Input-driven circuit reconfiguration in critical recurrent neural networks
成果类型:
Article
署名作者:
Magnasco, Marcelo O.
署名单位:
Rockefeller University
刊物名称:
PROCEEDINGS OF THE NATIONAL ACADEMY OF SCIENCES OF THE UNITED STATES OF AMERICA
ISSN/ISSBN:
0027-11066
DOI:
10.1073/pnas.2418818122
发表日期:
2025-03-07
关键词:
dynamics
computations
cortex
摘要:
Changing a circuit dynamically, without actually changing the hardware itself, is called reconfiguration, and is of great importance due to its manifold technological applications. Circuit reconfiguration appears to be a feature of the cerebral cortex, so understanding the dynamical principles underlying self-reconfiguration may prove of import to elucidate brain function. We present a very simple example of dynamical reconfiguration: a family of networks whose signal pathways can be switched on the fly, only through use of their inputs, with no changes to their synaptic weights. These are single-layer convolutional recurrent network with local unitary synaptic weights and a smooth sigmoidal activation function.

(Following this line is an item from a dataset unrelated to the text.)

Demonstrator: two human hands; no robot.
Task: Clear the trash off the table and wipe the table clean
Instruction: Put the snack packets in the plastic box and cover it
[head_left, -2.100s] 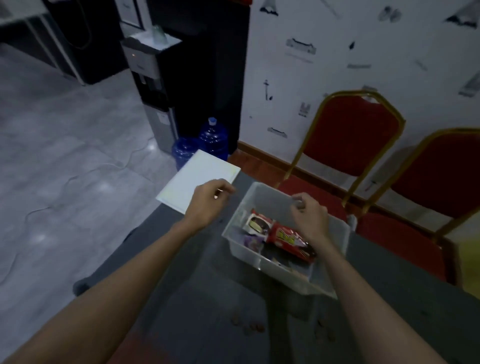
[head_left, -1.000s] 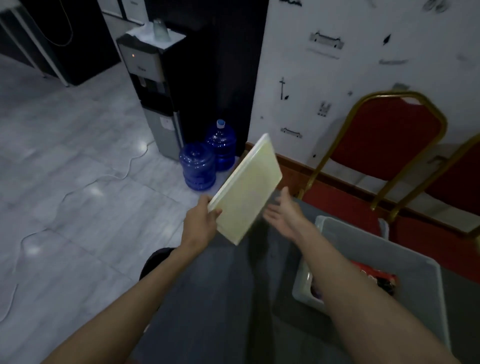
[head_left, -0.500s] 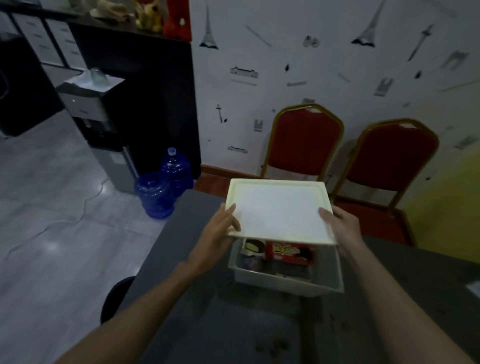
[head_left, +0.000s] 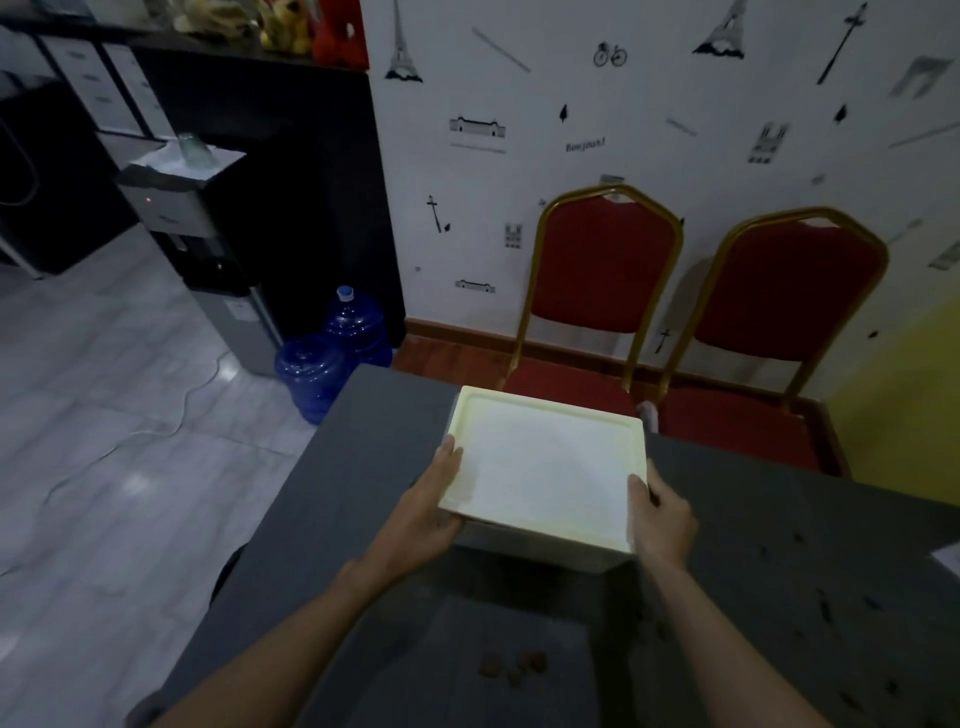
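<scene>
Seating lid (head_left: 545, 467) flat on trash bin (head_left: 540, 552), mid tabletop (head_left: 363, 467). L hand (head_left: 426, 506) at lid's 8 o'clock edge, R hand (head_left: 662, 517) at 4; each pinches rim, thumb on top, other fingers hidden under. Long axis 9-3, hands equally near. Crumbs (head_left: 514, 665) at 6, unwiped.

Only the person's arms and hands show. The left forearm (head_left: 311, 623) and right forearm (head_left: 701, 649) are bare along their whole visible length. The left hand (head_left: 426, 512) and right hand (head_left: 662, 519) are bare too. Dim light hides finer detail.
</scene>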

We generate traveling waves using the high spatiotemporal frequencies of the input, and we use the low spatiotemporal frequencies of the input to landscape the ongoing activity, channeling said traveling waves through an input-specified spatial pattern. This mechanism uses inherent properties of marginally stable, dynamically critical systems, which are a direct consequence of their unitary convolution kernels: every network in the family can do this. We show these networks solve the classical connectedness detection problem, by allowing signal propagation only along the regions to be evaluated for connectedness, and forbidding it elsewhere.